▸ ACTIVITY
The number needed is how many lines in these entries contain "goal"; give it alone.

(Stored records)
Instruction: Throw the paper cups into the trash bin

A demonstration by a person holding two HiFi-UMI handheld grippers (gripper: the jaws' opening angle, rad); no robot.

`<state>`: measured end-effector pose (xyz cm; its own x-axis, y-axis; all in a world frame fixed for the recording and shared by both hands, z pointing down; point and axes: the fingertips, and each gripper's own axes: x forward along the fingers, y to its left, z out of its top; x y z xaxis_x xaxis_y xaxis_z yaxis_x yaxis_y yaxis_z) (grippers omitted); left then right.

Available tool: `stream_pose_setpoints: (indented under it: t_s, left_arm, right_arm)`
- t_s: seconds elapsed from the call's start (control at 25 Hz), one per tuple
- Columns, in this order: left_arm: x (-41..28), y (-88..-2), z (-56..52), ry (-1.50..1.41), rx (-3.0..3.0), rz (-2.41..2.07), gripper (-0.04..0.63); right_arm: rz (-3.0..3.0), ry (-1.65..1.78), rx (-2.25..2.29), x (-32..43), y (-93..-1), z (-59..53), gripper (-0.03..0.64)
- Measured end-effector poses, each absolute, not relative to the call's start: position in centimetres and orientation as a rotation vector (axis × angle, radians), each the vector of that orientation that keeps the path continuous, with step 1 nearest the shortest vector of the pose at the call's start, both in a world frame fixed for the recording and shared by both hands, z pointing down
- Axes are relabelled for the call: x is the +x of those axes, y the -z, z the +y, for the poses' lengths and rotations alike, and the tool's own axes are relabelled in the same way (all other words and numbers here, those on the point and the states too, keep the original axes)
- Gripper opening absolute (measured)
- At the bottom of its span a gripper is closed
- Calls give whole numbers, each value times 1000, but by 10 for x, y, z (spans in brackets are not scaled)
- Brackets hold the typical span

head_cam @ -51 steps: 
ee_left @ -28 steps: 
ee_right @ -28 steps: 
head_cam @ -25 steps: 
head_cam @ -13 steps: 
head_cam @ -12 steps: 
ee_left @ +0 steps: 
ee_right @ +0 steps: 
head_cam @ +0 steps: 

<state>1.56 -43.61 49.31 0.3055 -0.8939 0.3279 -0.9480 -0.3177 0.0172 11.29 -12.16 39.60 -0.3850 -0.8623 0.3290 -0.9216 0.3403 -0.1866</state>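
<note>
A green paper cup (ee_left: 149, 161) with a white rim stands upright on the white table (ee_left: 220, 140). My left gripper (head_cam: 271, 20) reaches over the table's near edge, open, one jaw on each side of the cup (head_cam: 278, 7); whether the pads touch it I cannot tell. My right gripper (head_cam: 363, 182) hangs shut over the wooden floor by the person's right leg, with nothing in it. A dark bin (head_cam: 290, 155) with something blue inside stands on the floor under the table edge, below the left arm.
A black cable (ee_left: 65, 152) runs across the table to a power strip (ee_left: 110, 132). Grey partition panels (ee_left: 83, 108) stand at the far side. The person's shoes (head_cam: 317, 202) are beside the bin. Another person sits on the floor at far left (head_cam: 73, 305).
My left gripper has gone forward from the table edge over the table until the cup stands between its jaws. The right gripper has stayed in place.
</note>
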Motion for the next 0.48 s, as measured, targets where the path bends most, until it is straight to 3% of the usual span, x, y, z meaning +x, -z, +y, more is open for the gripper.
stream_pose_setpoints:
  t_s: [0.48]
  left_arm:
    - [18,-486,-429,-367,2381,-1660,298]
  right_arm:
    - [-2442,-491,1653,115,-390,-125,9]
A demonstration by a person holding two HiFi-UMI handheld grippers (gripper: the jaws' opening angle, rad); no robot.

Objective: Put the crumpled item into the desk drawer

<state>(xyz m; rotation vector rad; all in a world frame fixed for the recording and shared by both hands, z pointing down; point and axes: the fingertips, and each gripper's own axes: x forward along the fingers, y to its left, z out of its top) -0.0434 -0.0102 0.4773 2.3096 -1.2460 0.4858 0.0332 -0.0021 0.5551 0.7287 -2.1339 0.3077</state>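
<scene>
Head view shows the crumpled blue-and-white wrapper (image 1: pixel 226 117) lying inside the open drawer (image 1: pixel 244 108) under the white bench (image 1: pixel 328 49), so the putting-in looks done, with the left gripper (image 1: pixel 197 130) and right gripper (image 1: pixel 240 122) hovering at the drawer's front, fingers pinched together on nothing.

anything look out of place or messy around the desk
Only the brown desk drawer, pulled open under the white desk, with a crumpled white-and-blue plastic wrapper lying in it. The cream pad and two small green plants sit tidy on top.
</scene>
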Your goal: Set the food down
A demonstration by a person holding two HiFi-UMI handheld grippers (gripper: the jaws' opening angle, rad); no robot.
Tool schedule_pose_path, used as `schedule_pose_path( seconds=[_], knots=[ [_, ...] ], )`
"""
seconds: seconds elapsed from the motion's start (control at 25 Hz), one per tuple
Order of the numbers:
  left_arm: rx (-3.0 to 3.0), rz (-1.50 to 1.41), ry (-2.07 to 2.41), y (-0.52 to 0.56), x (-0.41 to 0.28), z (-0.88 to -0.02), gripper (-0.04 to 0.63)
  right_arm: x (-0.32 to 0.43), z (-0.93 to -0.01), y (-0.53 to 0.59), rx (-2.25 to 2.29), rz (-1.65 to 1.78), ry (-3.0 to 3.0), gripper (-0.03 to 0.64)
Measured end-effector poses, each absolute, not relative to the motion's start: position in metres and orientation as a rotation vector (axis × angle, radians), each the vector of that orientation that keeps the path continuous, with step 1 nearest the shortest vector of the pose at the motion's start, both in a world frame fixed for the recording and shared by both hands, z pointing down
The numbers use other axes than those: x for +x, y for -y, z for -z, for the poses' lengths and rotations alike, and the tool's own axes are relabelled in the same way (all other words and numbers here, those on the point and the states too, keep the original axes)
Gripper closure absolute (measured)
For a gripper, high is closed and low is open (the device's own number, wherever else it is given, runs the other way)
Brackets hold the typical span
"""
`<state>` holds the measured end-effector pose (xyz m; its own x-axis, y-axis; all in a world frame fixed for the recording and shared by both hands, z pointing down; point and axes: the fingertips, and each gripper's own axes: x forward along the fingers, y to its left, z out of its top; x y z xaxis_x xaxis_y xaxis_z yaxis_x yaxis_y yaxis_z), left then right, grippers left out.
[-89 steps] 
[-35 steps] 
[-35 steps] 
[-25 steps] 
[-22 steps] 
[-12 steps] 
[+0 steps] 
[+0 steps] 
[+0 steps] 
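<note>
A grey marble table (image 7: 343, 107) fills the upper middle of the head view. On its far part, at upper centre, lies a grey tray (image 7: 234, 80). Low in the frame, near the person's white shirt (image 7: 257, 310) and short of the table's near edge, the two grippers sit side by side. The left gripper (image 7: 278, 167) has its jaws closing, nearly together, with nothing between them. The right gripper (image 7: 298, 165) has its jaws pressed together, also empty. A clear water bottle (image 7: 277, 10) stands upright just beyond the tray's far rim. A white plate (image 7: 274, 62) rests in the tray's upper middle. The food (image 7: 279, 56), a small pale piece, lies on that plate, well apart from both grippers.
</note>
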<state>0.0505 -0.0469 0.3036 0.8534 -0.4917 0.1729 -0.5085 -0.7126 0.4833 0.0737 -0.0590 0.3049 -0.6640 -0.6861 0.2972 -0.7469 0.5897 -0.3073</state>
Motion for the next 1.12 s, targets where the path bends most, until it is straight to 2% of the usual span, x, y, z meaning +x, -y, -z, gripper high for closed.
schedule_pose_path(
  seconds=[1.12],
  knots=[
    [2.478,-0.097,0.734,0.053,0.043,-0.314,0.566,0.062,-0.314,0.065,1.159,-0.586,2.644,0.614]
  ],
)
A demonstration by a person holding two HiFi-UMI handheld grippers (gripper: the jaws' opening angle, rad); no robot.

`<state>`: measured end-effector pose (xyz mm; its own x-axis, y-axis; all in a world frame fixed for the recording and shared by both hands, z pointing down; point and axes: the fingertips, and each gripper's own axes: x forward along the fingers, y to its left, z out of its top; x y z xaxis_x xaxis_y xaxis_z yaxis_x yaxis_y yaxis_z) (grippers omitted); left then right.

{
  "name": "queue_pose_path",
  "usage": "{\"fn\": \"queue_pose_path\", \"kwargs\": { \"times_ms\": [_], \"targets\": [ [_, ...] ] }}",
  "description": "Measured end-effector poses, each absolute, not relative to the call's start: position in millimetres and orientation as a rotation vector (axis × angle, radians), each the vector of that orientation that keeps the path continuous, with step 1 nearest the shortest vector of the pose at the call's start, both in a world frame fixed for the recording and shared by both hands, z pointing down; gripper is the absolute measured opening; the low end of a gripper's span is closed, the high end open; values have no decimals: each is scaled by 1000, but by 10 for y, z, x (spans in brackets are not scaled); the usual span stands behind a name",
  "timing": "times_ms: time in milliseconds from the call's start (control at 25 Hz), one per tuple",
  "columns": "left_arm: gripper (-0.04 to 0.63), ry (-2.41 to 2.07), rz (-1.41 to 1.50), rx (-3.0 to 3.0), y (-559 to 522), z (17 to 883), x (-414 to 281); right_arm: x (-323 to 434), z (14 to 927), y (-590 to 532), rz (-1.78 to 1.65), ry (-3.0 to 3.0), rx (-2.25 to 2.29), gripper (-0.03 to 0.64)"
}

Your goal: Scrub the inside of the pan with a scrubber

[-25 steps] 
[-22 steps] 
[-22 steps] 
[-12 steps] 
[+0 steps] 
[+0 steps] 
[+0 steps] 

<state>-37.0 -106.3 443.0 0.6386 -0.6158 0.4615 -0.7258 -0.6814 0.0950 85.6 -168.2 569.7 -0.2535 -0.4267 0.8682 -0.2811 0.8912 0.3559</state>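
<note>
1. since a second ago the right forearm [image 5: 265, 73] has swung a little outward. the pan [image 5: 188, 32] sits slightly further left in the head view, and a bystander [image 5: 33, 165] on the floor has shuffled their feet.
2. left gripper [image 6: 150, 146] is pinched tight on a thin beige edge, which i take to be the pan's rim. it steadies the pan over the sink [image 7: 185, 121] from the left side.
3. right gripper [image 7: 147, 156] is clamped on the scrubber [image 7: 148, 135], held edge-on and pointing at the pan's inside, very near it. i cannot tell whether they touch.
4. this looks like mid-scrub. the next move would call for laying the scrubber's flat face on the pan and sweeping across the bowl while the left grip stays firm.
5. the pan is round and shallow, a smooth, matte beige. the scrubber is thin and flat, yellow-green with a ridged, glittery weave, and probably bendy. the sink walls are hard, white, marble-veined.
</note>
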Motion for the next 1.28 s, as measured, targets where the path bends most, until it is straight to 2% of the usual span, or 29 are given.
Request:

▸ OUTPUT FOR THIS TASK
2